*What the task requires:* Pictures are to be left out. Return exactly the lines below from the one with "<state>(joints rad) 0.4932" up to and including the one with "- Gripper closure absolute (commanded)".

+ + + + +

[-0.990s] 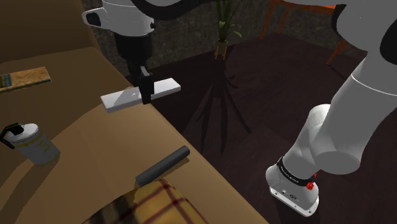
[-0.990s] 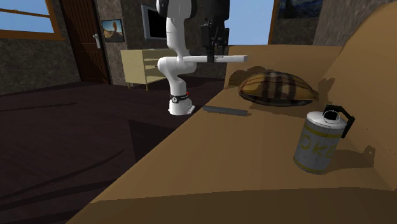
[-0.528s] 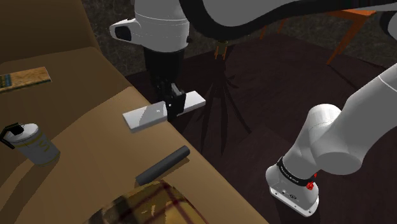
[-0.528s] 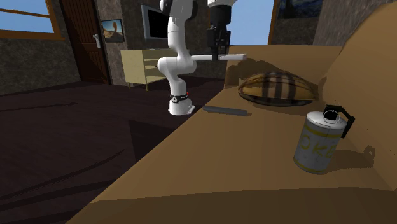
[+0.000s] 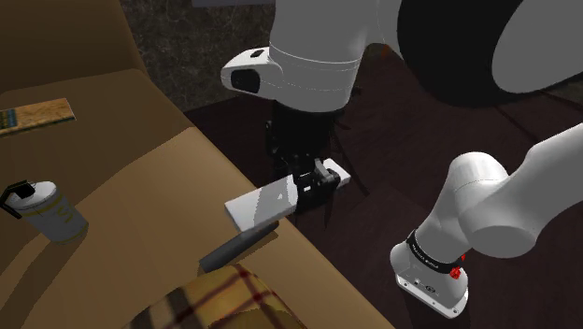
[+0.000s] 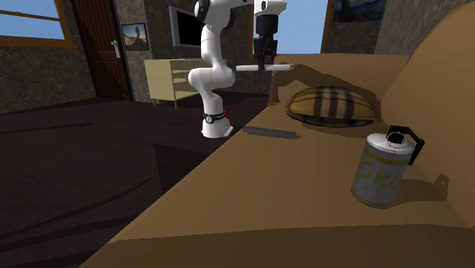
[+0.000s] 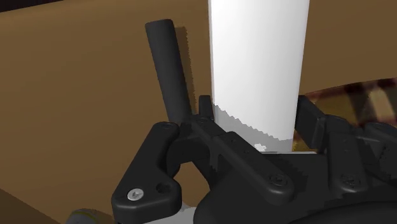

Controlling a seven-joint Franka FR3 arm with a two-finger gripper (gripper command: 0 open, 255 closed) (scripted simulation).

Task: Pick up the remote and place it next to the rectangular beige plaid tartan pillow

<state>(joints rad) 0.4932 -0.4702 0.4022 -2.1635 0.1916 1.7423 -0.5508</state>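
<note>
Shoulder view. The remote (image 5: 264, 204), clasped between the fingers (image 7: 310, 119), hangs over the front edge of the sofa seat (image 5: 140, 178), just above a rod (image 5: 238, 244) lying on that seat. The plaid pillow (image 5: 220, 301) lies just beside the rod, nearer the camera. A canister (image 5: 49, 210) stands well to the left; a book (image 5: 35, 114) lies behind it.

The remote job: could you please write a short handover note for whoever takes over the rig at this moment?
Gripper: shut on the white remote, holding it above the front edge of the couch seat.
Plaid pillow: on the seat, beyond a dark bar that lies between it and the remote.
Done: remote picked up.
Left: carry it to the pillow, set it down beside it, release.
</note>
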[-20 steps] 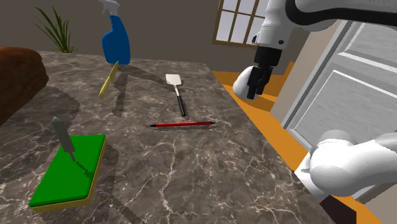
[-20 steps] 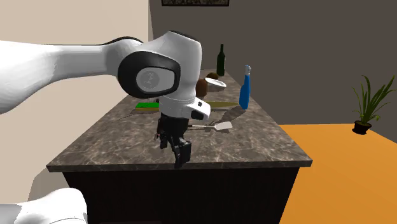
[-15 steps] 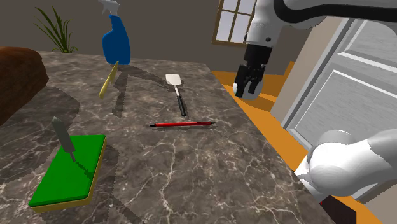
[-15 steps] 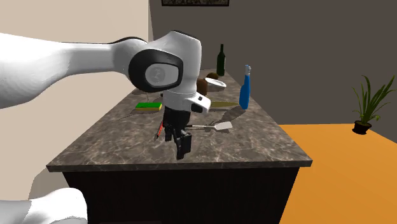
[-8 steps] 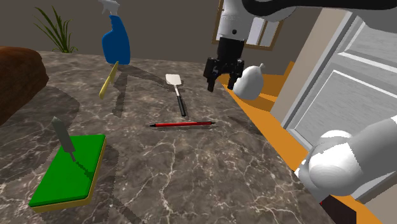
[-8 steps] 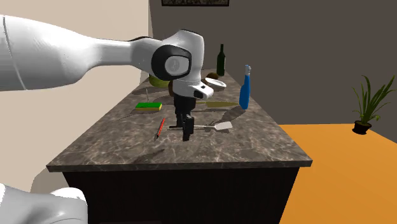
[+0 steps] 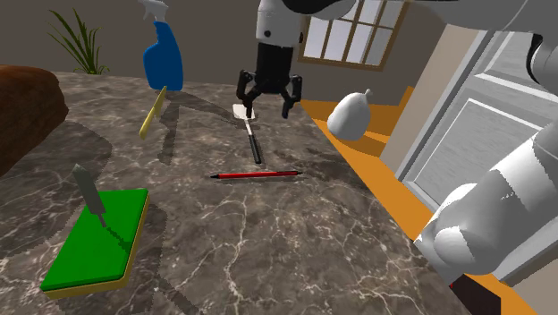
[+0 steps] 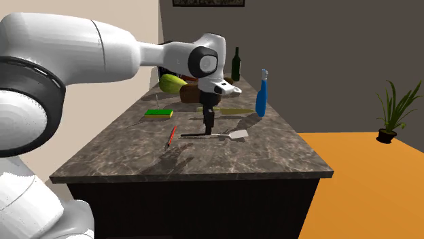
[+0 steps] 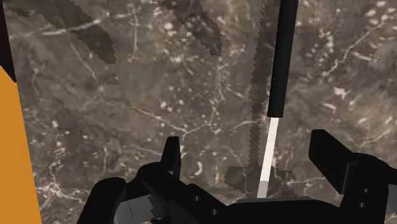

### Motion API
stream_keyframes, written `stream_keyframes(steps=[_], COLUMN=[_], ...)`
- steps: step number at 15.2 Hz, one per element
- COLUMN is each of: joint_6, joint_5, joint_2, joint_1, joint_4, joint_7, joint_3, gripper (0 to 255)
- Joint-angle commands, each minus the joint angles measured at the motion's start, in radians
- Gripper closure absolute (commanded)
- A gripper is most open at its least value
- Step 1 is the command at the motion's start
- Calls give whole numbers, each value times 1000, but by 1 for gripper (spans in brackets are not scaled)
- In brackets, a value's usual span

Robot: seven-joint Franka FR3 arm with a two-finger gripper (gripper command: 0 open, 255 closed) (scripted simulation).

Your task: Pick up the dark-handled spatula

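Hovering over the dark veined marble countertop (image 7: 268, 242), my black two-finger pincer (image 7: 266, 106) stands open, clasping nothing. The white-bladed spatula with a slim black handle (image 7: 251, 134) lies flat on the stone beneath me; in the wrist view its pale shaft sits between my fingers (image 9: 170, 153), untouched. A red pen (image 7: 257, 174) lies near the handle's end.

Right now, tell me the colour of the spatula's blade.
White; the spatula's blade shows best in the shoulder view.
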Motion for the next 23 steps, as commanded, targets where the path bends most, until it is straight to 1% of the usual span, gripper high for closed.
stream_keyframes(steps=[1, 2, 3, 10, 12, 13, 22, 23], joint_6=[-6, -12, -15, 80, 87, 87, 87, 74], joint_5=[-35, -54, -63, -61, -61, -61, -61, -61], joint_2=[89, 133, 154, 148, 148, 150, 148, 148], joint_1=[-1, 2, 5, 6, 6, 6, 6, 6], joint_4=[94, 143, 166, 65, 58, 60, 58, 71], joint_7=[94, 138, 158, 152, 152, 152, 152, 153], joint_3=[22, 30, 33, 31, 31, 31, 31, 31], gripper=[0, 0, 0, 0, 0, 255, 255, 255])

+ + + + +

*Response to this exercise:*
<state>(joints rad) 0.4932 -0.4702 0.4022 -2.1635 0.1916 1.7423 -0.5508</state>
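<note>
Shoulder view. The remote (image 5: 264, 204), clasped between the fingers (image 7: 310, 119), hangs over the front edge of the sofa seat (image 5: 140, 178), just above a rod (image 5: 238, 244) lying on that seat. The plaid pillow (image 5: 220, 301) lies just beside the rod, nearer the camera. A canister (image 5: 49, 210) stands well to the left; a book (image 5: 35, 114) lies behind it.

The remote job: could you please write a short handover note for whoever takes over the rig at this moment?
Gripper: shut on the white remote, holding it above the front edge of the couch seat.
Plaid pillow: on the seat, beyond a dark bar that lies between it and the remote.
Done: remote picked up.
Left: carry it to the pillow, set it down beside it, release.
</note>
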[-20 steps] 
[-20 steps] 
[-15 steps] 
[-15 steps] 
[-8 steps] 
[-8 steps] 
[+0 steps] 
[+0 steps] 
[+0 steps] 

### Motion API
stream_keyframes, written `stream_keyframes(steps=[_], COLUMN=[_], ...)`
- steps: step number at 15.2 Hz, one per element
- COLUMN is each of: joint_6, joint_5, joint_2, joint_1, joint_4, joint_7, joint_3, gripper (0 to 255)
- Joint-angle commands, each minus the joint angles measured at the motion's start, in radians
- Gripper closure absolute (commanded)

That is the complete answer.